• What you need to do
Give back the entries below verbatim.

• Extracted records
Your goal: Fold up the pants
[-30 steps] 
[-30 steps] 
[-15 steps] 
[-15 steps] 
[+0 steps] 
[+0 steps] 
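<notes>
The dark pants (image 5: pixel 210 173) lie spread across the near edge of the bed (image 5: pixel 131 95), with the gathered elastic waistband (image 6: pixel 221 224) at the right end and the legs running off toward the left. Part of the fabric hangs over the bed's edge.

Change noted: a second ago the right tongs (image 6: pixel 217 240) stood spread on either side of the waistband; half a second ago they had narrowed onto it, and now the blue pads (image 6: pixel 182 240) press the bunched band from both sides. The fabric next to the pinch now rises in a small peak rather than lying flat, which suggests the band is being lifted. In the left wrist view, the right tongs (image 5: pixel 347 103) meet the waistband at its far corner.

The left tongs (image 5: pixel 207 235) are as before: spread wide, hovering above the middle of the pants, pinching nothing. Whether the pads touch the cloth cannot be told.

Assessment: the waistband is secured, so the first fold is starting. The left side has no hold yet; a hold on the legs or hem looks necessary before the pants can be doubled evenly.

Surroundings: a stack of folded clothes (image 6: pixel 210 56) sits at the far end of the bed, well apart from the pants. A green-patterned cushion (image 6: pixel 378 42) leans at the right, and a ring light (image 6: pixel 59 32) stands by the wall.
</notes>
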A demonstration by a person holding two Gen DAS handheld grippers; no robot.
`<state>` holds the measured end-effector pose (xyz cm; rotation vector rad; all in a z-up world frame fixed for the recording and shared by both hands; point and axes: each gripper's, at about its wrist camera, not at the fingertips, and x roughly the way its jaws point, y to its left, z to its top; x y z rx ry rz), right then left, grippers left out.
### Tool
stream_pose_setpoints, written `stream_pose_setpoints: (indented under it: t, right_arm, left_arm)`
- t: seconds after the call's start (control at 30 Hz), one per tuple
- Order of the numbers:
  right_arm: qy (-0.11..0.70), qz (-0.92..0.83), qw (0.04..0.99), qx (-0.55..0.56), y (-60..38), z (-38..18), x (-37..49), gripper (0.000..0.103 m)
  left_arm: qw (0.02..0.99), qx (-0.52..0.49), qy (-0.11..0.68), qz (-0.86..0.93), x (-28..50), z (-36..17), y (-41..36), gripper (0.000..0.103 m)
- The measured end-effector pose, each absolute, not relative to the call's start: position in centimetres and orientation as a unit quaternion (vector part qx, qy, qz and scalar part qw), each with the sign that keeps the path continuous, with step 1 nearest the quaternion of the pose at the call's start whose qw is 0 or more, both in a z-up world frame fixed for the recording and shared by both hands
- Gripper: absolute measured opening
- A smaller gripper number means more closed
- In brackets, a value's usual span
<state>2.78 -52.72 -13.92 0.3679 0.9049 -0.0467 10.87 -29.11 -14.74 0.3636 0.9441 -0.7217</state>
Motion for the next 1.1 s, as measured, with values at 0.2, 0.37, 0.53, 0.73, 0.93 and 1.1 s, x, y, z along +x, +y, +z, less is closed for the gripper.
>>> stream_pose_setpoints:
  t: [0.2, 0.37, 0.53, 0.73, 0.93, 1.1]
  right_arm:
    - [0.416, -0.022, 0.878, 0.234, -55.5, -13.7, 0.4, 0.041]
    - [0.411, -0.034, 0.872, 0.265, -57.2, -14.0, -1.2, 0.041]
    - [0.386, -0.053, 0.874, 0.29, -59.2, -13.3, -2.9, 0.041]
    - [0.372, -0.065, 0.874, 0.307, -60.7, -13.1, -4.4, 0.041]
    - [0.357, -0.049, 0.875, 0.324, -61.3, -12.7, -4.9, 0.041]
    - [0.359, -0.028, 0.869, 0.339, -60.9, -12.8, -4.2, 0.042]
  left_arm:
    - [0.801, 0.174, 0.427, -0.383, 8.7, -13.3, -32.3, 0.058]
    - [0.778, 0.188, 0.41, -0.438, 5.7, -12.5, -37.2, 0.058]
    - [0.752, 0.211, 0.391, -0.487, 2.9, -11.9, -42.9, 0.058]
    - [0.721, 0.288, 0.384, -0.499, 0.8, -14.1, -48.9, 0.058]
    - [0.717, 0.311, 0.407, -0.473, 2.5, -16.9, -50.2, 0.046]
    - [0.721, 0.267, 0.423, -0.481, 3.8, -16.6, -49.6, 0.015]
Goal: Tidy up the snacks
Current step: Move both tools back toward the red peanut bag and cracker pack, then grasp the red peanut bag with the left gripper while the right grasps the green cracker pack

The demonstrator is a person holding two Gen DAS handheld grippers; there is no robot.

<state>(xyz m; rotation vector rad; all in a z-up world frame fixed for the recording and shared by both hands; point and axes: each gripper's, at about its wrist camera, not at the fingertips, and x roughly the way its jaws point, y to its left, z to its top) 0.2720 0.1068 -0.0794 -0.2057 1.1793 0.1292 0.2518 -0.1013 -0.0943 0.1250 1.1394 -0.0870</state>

• Task solution
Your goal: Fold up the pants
[-30 steps] 
[-30 steps] 
[-15 steps] 
[-15 steps] 
[+0 steps] 
[+0 steps] 
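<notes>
The dark pants (image 5: pixel 210 173) lie spread across the near edge of the bed (image 5: pixel 131 95), with the gathered elastic waistband (image 6: pixel 221 224) at the right end and the legs running off toward the left. Part of the fabric hangs over the bed's edge.

Change noted: a second ago the right tongs (image 6: pixel 217 240) stood spread on either side of the waistband; half a second ago they had narrowed onto it, and now the blue pads (image 6: pixel 182 240) press the bunched band from both sides. The fabric next to the pinch now rises in a small peak rather than lying flat, which suggests the band is being lifted. In the left wrist view, the right tongs (image 5: pixel 347 103) meet the waistband at its far corner.

The left tongs (image 5: pixel 207 235) are as before: spread wide, hovering above the middle of the pants, pinching nothing. Whether the pads touch the cloth cannot be told.

Assessment: the waistband is secured, so the first fold is starting. The left side has no hold yet; a hold on the legs or hem looks necessary before the pants can be doubled evenly.

Surroundings: a stack of folded clothes (image 6: pixel 210 56) sits at the far end of the bed, well apart from the pants. A green-patterned cushion (image 6: pixel 378 42) leans at the right, and a ring light (image 6: pixel 59 32) stands by the wall.
</notes>
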A demonstration by a person holding two Gen DAS handheld grippers; no robot.
`<state>` holds the measured end-effector pose (xyz cm; rotation vector rad; all in a z-up world frame fixed for the recording and shared by both hands; point and axes: each gripper's, at about its wrist camera, not at the fingertips, and x roughly the way its jaws point, y to its left, z to its top; x y z rx ry rz), right then left, grippers left out.
### Tool
stream_pose_setpoints, written `stream_pose_setpoints: (indented under it: t, right_arm, left_arm)`
- t: seconds after the call's start (control at 30 Hz), one per tuple
- Order of the numbers:
  right_arm: qy (-0.11..0.70), qz (-0.92..0.83), qw (0.04..0.99), qx (-0.55..0.56), y (-60..38), z (-38..18), x (-37..49), gripper (0.000..0.103 m)
  left_arm: qw (0.02..0.99), qx (-0.52..0.49), qy (-0.11..0.68), qz (-0.86..0.93), x (-28..50), z (-36..17), y (-41..36), gripper (0.000..0.103 m)
- The measured end-effector pose, each absolute, not relative to the call's start: position in centimetres and orientation as a unit quaternion (vector part qx, qy, qz and scalar part qw), each with the sign that keeps the path continuous, with step 1 nearest the quaternion of the pose at the call's start whose qw is 0 or more, both in a z-up world frame fixed for the recording and shared by both hands
- Gripper: absolute measured opening
- A smaller gripper number means more closed
- In brackets, a value's usual span
<state>2.78 -52.72 -13.92 0.3679 0.9049 -0.0467 10.87 -29.11 -14.74 0.3636 0.9441 -0.7217</state>
Motion for the next 1.1 s, as measured, with values at 0.2, 0.37, 0.53, 0.73, 0.93 and 1.1 s, x, y, z along +x, +y, +z, less is closed for the gripper.
>>> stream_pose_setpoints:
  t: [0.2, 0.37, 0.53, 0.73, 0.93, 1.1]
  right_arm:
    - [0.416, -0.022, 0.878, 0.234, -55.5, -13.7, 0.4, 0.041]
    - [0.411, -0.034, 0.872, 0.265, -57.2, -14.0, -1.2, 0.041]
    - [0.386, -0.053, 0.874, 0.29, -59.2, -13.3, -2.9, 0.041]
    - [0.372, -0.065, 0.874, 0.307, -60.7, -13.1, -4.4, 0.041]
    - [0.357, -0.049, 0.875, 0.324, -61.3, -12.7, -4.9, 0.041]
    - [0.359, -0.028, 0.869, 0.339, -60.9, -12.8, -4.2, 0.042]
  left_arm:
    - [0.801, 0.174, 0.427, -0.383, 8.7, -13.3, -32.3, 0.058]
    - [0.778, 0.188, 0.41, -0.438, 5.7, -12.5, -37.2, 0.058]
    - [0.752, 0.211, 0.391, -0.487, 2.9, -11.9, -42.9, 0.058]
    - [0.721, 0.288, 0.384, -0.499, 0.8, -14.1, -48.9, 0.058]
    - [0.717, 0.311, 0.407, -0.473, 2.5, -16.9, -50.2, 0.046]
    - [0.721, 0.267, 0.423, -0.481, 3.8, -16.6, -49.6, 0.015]
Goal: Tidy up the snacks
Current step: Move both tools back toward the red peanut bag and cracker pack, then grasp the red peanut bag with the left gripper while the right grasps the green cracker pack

The demonstrator is a person holding two Gen DAS handheld grippers; there is no robot.

<state>(xyz m; rotation vector rad; all in a z-up world frame fixed for the recording and shared by both hands; point and axes: each gripper's, at about its wrist camera, not at the fingertips, and x roughly the way its jaws point, y to its left, z to its top) 0.2720 0.1068 -0.0794 -0.2057 1.1793 0.1292 0.2518 -0.1013 -0.0943 0.1250 1.1394 -0.0870</state>

The response has been given in full.